Available data:
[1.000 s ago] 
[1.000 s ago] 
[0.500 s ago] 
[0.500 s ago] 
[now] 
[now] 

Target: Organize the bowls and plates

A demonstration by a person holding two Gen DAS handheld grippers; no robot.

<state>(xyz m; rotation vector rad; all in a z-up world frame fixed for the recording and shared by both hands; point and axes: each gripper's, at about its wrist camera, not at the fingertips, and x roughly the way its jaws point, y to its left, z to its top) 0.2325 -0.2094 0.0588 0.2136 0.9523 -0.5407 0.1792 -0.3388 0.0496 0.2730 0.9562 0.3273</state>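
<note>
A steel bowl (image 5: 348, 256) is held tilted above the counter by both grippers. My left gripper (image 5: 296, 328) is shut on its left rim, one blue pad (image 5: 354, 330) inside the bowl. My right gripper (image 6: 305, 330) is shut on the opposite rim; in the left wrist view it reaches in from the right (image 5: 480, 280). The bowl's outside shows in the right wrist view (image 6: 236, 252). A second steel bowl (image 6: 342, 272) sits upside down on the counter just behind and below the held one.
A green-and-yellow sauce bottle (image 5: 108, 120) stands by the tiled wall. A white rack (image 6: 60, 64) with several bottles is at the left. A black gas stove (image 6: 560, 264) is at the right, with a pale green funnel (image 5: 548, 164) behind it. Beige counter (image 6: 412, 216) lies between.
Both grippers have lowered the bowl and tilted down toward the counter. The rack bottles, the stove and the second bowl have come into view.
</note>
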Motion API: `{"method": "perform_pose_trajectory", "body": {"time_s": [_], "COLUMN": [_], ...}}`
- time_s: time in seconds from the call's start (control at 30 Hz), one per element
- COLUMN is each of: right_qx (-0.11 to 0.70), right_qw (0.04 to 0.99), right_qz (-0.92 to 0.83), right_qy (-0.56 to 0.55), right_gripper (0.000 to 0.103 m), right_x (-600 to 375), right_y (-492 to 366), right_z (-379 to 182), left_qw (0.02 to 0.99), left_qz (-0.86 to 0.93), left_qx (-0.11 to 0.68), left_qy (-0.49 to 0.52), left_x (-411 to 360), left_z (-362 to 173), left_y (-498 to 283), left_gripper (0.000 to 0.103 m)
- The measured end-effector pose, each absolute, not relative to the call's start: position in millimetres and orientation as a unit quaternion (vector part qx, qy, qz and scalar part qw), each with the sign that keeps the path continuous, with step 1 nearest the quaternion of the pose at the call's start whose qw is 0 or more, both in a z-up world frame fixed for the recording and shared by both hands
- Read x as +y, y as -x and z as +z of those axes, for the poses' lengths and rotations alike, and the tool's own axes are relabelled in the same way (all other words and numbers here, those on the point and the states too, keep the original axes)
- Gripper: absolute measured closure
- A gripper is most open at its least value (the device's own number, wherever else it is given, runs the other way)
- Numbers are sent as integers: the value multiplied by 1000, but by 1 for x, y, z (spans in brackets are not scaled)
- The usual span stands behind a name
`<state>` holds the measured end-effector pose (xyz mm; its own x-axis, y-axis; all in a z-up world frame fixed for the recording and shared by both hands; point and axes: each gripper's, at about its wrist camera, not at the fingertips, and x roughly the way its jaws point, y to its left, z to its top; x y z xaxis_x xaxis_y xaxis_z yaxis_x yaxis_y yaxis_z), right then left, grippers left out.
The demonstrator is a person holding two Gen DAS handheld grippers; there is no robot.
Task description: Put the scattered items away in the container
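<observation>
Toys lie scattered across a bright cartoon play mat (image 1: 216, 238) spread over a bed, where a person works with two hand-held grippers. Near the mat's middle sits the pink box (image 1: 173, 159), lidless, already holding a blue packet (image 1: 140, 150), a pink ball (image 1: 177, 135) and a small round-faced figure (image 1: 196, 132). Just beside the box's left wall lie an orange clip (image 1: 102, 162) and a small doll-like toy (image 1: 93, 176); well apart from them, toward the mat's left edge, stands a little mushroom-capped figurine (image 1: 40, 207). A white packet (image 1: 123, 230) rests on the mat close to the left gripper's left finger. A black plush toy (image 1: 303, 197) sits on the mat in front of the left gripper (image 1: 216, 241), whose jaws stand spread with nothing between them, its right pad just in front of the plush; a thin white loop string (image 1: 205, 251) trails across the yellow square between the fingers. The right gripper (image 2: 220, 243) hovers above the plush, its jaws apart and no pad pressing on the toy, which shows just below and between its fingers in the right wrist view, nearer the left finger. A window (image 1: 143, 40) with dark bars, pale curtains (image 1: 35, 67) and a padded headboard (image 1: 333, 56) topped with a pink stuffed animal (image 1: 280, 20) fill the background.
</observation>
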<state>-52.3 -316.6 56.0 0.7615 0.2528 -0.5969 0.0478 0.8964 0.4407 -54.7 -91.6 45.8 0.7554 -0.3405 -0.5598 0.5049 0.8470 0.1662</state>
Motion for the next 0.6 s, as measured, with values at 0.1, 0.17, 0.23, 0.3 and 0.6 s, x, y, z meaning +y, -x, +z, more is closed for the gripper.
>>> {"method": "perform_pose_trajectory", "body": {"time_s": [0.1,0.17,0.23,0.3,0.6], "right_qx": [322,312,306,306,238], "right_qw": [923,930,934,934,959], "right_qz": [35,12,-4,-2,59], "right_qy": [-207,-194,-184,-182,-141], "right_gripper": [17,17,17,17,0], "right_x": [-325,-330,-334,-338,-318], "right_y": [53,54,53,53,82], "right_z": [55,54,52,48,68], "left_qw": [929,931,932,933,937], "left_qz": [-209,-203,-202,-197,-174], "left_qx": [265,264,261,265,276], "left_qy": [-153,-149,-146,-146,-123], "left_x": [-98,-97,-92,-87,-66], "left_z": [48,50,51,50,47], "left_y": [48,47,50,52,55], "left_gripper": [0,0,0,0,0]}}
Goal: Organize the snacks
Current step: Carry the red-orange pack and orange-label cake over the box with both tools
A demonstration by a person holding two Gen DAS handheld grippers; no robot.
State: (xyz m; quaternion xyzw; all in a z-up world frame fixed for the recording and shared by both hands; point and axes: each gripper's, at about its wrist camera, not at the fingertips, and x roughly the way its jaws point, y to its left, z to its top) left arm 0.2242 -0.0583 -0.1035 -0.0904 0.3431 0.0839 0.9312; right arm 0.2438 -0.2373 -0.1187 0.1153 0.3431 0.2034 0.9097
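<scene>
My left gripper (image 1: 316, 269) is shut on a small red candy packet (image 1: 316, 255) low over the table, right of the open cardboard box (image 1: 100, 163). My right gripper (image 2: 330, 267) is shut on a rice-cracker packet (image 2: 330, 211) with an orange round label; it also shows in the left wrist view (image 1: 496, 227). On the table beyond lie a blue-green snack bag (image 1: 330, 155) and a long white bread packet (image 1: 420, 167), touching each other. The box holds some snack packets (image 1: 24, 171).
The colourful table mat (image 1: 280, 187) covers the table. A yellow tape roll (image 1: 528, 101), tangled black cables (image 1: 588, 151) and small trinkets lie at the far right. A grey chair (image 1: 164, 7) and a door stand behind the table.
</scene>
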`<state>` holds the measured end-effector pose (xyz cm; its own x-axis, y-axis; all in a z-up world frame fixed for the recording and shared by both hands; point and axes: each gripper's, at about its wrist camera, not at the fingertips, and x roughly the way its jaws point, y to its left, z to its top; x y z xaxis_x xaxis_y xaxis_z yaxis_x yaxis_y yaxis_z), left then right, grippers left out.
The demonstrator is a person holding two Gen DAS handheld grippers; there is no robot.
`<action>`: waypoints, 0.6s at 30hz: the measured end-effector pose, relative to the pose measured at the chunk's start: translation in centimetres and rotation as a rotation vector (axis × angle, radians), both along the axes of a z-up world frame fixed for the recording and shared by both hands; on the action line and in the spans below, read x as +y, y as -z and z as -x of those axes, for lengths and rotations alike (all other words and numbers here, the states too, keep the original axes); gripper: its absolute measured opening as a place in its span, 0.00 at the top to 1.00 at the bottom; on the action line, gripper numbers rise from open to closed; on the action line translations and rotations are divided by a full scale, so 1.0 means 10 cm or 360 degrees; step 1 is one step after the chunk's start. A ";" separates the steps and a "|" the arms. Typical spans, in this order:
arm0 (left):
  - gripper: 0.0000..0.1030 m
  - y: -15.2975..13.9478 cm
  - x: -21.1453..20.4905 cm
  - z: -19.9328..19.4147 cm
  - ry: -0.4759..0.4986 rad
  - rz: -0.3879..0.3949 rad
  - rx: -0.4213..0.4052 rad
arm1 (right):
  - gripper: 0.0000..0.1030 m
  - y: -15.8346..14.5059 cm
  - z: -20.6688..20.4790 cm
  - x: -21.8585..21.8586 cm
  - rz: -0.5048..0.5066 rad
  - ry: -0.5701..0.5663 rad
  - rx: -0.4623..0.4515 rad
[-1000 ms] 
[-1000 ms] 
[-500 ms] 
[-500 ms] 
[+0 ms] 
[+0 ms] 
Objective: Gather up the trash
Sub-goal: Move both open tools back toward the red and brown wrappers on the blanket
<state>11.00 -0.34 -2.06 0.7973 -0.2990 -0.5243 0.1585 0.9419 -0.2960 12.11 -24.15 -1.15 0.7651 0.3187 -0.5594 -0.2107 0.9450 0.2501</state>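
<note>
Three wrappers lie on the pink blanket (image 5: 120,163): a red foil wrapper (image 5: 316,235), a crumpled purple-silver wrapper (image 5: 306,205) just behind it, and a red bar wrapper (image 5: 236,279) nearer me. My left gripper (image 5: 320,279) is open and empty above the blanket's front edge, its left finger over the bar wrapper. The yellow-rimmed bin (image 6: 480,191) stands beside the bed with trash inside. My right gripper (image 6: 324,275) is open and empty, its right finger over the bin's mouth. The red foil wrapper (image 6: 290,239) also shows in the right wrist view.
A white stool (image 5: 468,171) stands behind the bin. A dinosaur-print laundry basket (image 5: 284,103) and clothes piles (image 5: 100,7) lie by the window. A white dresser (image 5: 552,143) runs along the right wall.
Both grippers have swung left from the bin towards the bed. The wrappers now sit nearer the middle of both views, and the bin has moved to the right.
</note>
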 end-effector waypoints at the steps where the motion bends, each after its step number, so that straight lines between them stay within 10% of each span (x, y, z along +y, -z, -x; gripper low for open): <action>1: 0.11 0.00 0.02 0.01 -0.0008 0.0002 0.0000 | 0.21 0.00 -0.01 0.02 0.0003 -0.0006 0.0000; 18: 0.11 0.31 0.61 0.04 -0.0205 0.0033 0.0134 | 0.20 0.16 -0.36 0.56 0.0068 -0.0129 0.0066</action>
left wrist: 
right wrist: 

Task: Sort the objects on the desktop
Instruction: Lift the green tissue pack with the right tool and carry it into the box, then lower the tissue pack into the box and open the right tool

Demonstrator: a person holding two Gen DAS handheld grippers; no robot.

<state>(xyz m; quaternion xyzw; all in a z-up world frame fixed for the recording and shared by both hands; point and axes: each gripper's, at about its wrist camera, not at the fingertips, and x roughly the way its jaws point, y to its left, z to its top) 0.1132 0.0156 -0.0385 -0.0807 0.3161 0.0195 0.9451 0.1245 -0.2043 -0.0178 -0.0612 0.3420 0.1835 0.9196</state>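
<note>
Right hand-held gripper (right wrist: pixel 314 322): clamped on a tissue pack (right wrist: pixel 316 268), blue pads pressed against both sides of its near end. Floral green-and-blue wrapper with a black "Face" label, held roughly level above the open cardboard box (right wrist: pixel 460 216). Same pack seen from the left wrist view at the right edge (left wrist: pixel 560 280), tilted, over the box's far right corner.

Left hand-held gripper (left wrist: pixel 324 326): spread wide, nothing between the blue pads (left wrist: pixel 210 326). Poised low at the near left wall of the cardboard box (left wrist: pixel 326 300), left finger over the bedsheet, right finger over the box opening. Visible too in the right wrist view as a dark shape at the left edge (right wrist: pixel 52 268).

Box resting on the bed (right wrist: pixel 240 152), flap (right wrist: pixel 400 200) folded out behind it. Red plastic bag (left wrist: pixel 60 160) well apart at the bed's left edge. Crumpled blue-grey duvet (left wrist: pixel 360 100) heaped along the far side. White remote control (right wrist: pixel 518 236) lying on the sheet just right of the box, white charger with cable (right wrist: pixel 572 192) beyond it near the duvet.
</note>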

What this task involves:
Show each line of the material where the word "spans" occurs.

Answer below:
- Numbers are sent as integers: the value multiplied by 1000, but by 1 for x, y, z (spans in brackets are not scaled)
`<action>`: waypoints, 0.6s at 30hz: the measured end-effector pose, relative to the pose measured at the chunk's start: translation in centimetres and rotation as a rotation vector (axis × angle, radians), both along the axes of a z-up world frame fixed for the recording and shared by both hands; on the action line and in the spans below, read x as +y, y as -z and z as -x of those axes, for lengths and rotations alike (all other words and numbers here, the states too, keep the original axes); gripper: its absolute measured opening as a place in its span, 0.00 at the top to 1.00 at the bottom; on the action line, gripper numbers rise from open to closed; on the action line translations and rotations are divided by a full scale, so 1.0 means 10 cm or 360 degrees; step 1 is one step after the chunk's start. A ";" separates the steps and a "|" the arms. Typical spans, in this order:

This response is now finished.